▸ **WORK INSTRUCTION**: Please repeat only the lines below starting at the line that holds "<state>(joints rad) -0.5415" and ending at the line that holds "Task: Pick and", exactly, with both of those lines included and every picture omitted.

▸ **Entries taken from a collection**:
+===+
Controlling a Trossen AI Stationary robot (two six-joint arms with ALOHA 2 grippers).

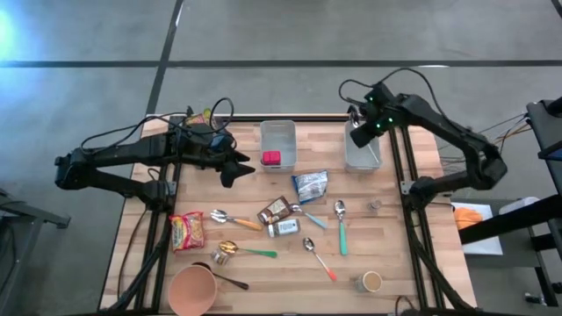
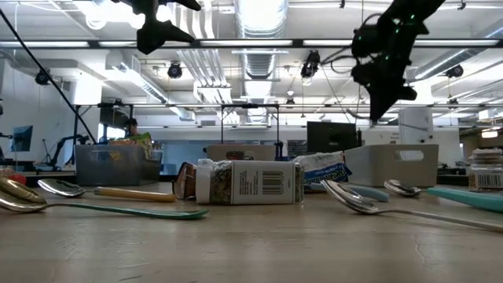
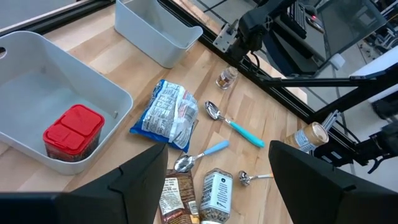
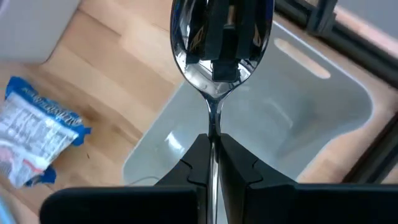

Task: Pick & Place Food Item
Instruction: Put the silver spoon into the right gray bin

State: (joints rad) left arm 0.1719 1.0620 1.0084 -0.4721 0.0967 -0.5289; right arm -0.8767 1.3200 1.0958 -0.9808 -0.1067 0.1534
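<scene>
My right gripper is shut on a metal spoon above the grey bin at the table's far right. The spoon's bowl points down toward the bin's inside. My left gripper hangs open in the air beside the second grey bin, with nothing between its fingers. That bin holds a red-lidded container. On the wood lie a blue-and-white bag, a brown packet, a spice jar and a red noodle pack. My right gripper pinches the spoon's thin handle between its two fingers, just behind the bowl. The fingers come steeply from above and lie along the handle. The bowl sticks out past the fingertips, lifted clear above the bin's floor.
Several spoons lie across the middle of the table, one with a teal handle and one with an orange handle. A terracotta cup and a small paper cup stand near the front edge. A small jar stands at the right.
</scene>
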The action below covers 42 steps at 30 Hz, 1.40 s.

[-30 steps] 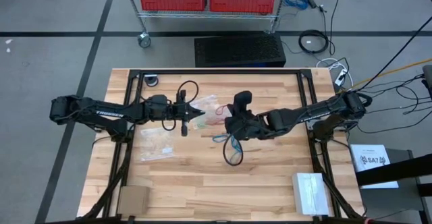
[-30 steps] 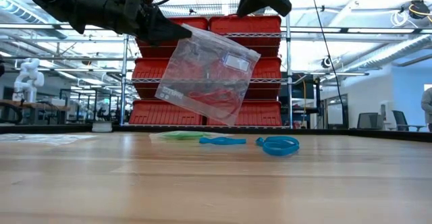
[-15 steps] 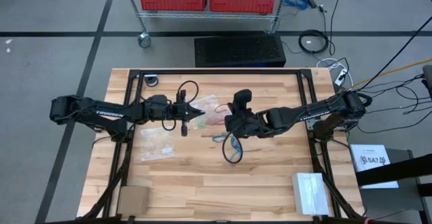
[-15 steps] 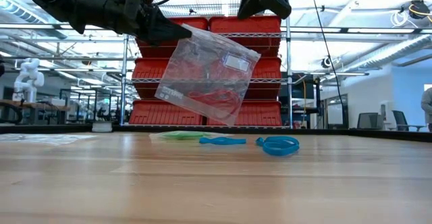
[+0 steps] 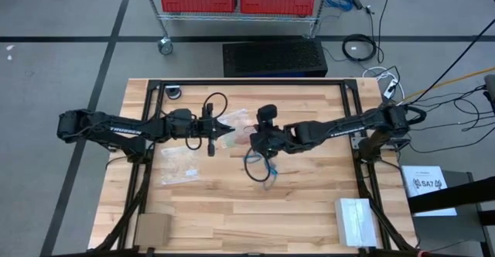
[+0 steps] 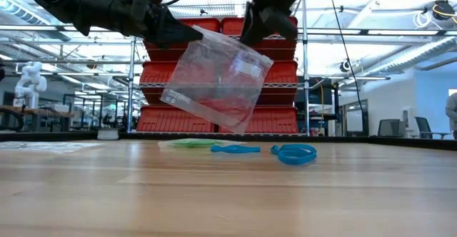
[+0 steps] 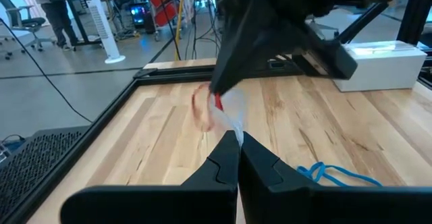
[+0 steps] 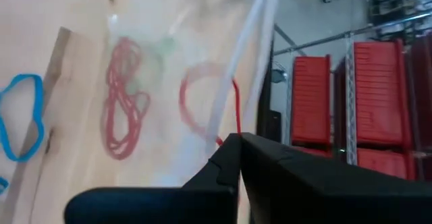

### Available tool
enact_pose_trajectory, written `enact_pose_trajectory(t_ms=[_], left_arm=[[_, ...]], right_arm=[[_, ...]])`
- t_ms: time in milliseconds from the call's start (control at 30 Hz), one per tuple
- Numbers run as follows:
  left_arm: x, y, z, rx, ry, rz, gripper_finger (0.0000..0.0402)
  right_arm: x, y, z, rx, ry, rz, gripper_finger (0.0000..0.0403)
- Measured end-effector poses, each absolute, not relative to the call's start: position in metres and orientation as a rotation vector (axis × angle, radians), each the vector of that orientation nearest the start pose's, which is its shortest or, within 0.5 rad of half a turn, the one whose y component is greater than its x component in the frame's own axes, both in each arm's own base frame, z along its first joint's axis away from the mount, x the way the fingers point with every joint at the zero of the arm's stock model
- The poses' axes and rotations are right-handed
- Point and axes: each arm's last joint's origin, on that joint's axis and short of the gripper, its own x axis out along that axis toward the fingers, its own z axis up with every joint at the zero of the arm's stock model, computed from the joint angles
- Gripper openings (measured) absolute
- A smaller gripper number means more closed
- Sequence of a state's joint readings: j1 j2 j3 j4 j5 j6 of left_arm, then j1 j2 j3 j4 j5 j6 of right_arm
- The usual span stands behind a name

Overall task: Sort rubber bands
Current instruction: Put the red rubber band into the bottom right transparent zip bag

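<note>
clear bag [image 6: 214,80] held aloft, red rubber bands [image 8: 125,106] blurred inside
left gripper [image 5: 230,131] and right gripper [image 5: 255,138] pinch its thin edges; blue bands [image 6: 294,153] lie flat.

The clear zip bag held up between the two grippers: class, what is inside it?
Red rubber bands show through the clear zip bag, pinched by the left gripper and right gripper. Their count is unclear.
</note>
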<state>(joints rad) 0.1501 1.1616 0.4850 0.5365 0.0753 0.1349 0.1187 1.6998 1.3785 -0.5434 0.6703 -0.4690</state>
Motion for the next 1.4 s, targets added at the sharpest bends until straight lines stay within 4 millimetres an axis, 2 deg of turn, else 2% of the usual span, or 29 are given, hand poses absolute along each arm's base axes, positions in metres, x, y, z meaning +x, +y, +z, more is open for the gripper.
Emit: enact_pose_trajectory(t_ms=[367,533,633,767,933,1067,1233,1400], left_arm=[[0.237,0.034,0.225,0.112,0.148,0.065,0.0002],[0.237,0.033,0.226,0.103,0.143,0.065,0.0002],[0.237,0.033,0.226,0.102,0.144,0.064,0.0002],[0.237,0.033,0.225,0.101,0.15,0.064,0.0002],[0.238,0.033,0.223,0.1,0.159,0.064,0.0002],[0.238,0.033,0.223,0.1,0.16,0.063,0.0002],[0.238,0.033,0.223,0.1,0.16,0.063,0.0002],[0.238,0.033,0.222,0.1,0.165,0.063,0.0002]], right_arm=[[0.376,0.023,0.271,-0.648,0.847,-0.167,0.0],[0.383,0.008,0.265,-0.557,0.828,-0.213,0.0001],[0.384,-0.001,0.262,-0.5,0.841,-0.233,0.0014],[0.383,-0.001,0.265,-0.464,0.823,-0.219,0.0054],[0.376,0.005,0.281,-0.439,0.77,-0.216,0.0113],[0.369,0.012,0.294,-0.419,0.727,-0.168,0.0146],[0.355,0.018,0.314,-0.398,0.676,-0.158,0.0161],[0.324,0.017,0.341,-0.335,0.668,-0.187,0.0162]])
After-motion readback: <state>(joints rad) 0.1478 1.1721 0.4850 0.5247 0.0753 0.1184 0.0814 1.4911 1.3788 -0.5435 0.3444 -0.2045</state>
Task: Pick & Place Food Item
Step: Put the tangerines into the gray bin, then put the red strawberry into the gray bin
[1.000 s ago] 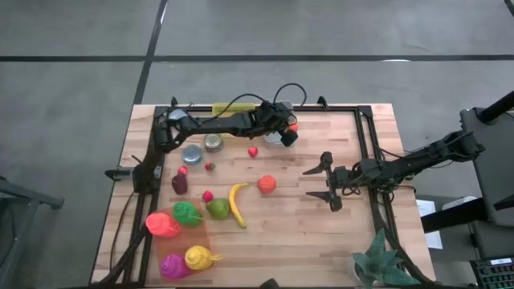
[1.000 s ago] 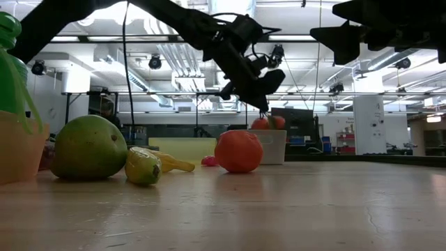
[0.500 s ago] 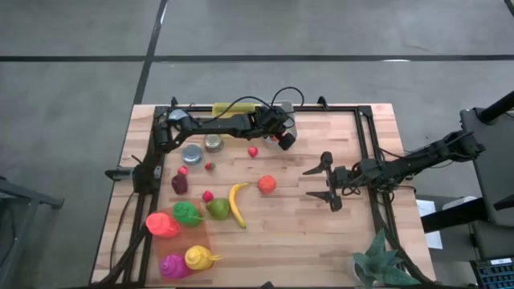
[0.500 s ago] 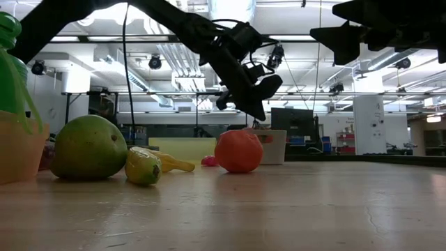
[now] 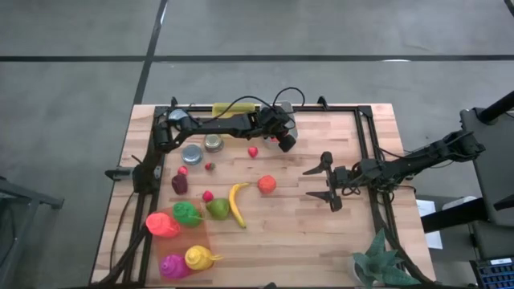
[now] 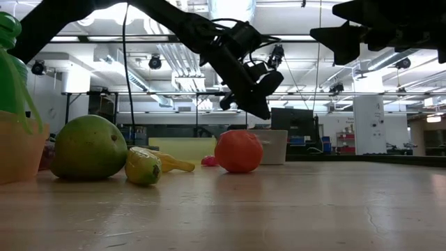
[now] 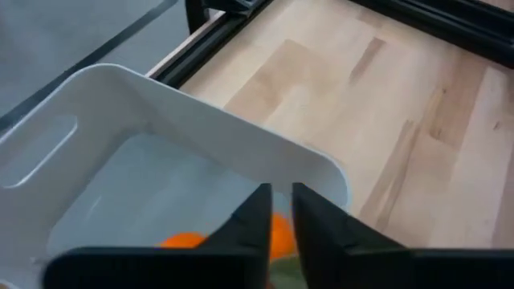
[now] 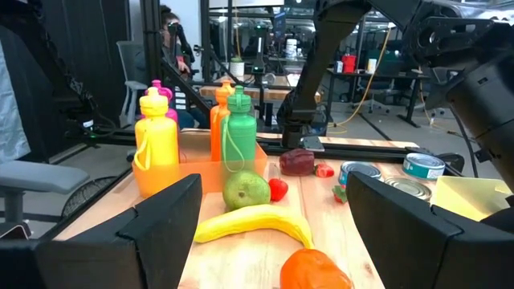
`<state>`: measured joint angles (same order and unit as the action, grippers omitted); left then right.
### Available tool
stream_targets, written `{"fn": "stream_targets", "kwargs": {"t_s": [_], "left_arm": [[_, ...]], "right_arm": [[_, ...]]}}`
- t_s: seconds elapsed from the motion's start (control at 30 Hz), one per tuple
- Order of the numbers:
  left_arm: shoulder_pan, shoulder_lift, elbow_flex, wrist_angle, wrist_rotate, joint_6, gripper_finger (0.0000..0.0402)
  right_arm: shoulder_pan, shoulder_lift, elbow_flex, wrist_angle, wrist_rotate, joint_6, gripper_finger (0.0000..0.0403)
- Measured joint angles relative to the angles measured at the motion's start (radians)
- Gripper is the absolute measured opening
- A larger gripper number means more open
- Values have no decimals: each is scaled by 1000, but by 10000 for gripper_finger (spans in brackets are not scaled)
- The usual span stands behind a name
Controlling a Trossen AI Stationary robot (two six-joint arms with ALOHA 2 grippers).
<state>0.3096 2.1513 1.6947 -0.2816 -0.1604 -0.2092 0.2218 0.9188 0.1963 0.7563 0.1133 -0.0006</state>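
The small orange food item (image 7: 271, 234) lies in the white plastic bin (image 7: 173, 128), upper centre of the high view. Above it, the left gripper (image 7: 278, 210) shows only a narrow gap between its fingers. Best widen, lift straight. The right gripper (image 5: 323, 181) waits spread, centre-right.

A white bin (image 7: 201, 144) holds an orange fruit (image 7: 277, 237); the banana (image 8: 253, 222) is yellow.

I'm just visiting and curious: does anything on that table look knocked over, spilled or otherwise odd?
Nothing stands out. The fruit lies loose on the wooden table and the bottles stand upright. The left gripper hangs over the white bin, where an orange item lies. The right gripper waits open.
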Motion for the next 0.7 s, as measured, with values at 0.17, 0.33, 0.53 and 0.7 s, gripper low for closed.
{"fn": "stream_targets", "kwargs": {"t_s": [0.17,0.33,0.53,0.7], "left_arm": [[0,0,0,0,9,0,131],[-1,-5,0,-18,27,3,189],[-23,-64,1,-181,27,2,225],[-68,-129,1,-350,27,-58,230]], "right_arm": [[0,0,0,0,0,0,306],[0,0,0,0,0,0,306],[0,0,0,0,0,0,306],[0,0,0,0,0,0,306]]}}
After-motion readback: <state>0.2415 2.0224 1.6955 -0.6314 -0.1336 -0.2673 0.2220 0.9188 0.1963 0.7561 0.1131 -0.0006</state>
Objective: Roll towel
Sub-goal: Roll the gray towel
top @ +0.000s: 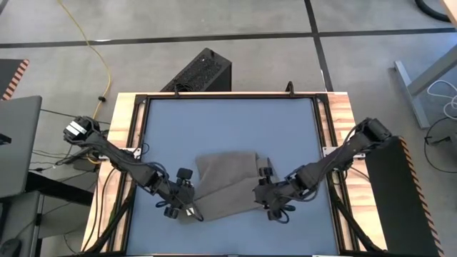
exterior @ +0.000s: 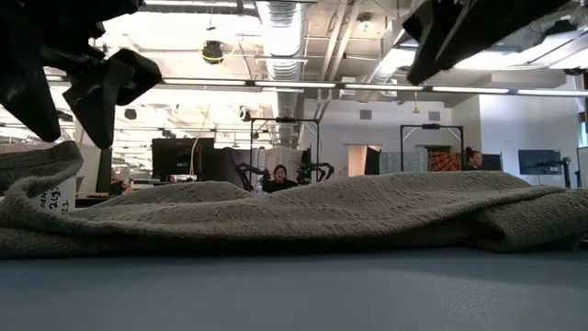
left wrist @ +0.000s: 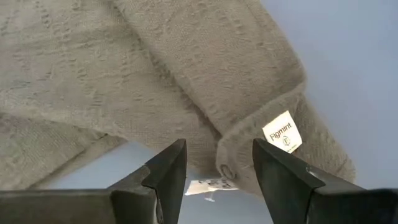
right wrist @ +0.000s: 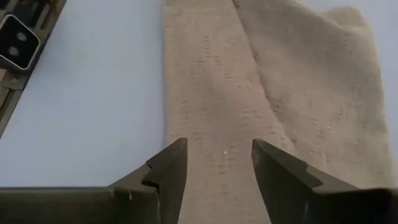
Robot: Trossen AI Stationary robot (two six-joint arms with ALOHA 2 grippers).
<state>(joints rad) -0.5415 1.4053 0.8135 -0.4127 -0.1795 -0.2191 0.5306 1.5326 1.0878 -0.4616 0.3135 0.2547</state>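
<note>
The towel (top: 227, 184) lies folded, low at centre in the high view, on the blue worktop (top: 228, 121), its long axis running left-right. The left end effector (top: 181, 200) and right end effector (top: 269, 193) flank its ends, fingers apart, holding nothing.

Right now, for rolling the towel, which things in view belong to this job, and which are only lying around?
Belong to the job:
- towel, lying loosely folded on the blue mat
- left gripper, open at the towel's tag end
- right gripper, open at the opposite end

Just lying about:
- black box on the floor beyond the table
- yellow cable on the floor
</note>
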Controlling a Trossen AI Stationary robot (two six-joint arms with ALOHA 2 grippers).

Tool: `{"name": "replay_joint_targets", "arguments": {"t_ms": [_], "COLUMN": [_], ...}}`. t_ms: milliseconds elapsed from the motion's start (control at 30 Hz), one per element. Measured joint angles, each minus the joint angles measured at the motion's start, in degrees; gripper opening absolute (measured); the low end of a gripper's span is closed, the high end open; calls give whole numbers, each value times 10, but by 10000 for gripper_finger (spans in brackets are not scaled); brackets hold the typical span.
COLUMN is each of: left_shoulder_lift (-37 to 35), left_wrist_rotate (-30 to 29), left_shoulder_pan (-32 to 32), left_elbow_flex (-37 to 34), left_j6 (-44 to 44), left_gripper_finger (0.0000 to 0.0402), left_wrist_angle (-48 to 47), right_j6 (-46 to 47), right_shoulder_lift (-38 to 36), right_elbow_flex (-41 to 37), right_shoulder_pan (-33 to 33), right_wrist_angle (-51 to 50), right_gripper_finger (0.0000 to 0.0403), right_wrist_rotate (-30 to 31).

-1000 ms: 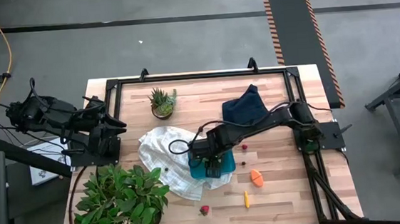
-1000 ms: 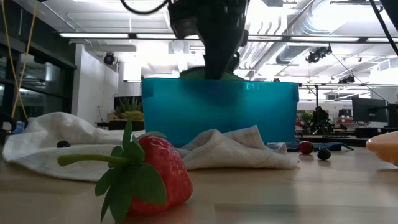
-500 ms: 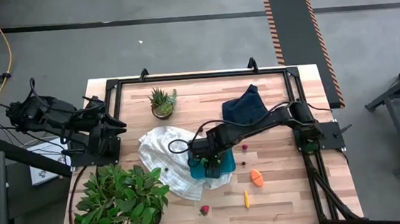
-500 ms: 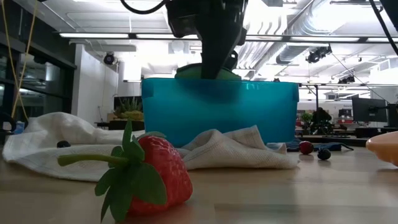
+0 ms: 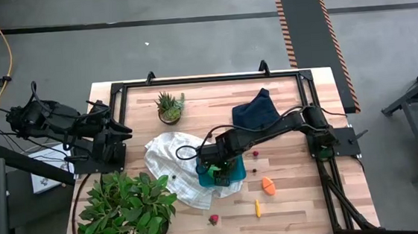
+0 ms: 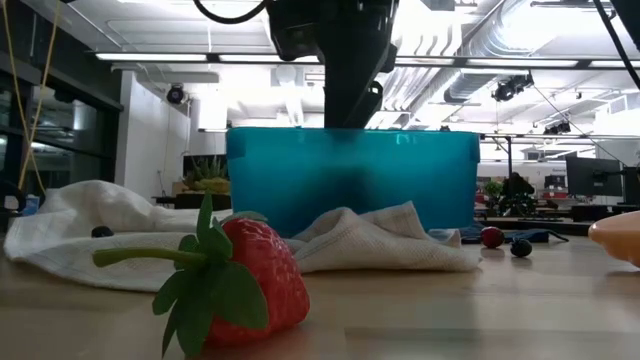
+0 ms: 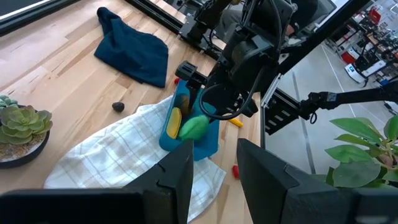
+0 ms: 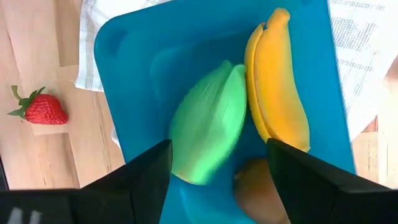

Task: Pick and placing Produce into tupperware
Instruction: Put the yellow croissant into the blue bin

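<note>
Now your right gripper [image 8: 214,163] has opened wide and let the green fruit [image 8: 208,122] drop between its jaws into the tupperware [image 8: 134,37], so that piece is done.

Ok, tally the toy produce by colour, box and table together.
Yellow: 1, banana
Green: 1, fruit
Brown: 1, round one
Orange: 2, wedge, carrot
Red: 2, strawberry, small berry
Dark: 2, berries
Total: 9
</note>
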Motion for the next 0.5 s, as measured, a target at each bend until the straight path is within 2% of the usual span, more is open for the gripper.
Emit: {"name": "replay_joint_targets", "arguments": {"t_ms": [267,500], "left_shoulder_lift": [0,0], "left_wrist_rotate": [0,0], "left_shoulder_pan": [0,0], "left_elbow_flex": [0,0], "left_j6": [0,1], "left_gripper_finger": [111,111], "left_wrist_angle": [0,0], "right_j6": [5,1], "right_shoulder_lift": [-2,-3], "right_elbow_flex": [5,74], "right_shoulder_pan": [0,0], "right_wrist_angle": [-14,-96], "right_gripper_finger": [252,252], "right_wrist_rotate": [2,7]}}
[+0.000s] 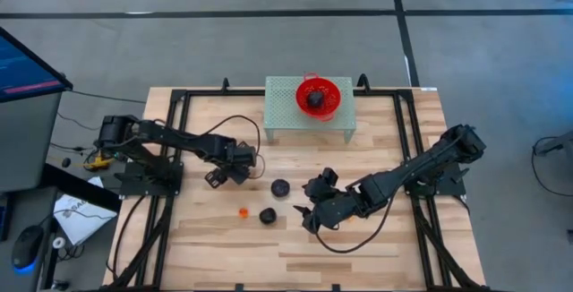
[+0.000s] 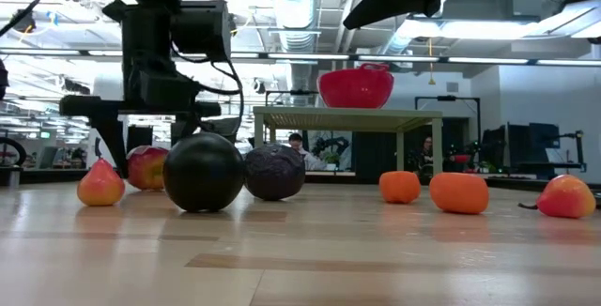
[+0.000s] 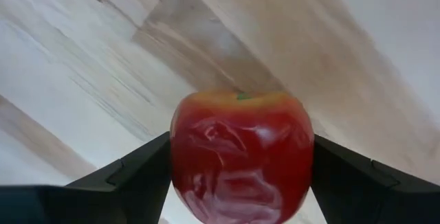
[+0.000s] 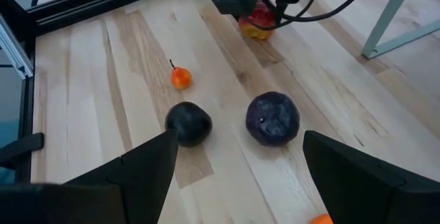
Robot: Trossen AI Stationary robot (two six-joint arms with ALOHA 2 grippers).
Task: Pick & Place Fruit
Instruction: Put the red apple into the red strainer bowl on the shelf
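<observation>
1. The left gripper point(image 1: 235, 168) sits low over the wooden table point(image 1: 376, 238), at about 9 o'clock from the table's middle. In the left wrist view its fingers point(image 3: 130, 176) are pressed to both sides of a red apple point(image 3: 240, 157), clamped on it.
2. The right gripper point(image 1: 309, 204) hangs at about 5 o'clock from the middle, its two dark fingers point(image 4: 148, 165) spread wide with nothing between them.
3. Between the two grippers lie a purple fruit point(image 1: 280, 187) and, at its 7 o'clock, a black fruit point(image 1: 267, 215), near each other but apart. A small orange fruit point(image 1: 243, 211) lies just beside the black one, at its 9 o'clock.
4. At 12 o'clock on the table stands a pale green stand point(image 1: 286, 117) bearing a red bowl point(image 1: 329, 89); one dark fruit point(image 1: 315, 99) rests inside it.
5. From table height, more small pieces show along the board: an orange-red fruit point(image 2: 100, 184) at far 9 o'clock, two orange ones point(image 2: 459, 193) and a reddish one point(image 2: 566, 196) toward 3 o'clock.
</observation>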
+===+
▸ **ANSWER BELOW**:
<state>(joints rad) -0.5415 1.4053 0.8135 -0.4127 -0.1795 -0.2191 0.5306 1.5326 1.0878 -0.4616 0.3135 0.2547</state>
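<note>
The towel (top: 227, 184) lies folded, low at centre in the high view, on the blue worktop (top: 228, 121), its long axis running left-right. The left end effector (top: 181, 200) and right end effector (top: 269, 193) flank its ends, fingers apart, holding nothing.

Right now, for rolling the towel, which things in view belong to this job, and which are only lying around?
Belong to the job:
- towel, lying loosely folded on the blue mat
- left gripper, open at the towel's tag end
- right gripper, open at the opposite end

Just lying about:
- black box on the floor beyond the table
- yellow cable on the floor
</note>
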Controlling a Trossen AI Stationary robot (two six-joint arms with ALOHA 2 grippers).

Tool: `{"name": "replay_joint_targets", "arguments": {"t_ms": [_], "COLUMN": [_], ...}}`. t_ms: milliseconds elapsed from the motion's start (control at 30 Hz), one per element. Measured joint angles, each minus the joint angles measured at the motion's start, in degrees; gripper opening absolute (measured); the low end of a gripper's span is closed, the high end open; calls give whole numbers, each value times 10, but by 10000 for gripper_finger (spans in brackets are not scaled); brackets hold the typical span.
COLUMN is each of: left_shoulder_lift (-37 to 35), left_wrist_rotate (-30 to 29), left_shoulder_pan (-32 to 32), left_elbow_flex (-37 to 34), left_j6 (-44 to 44), left_gripper_finger (0.0000 to 0.0402), left_wrist_angle (-48 to 47), right_j6 (-46 to 47), right_shoulder_lift (-38 to 36), right_elbow_flex (-41 to 37), right_shoulder_pan (-33 to 33), right_wrist_angle (-51 to 50), right_gripper_finger (0.0000 to 0.0403), right_wrist_rotate (-30 to 31).

-1000 ms: 
-1000 ms: 
-500 ms: 
-500 ms: 
+0 ms: 
+0 ms: 
+0 ms: 
+0 ms: 

Task: Pick and placing Produce into tupperware

With the answer given, the exercise is complete.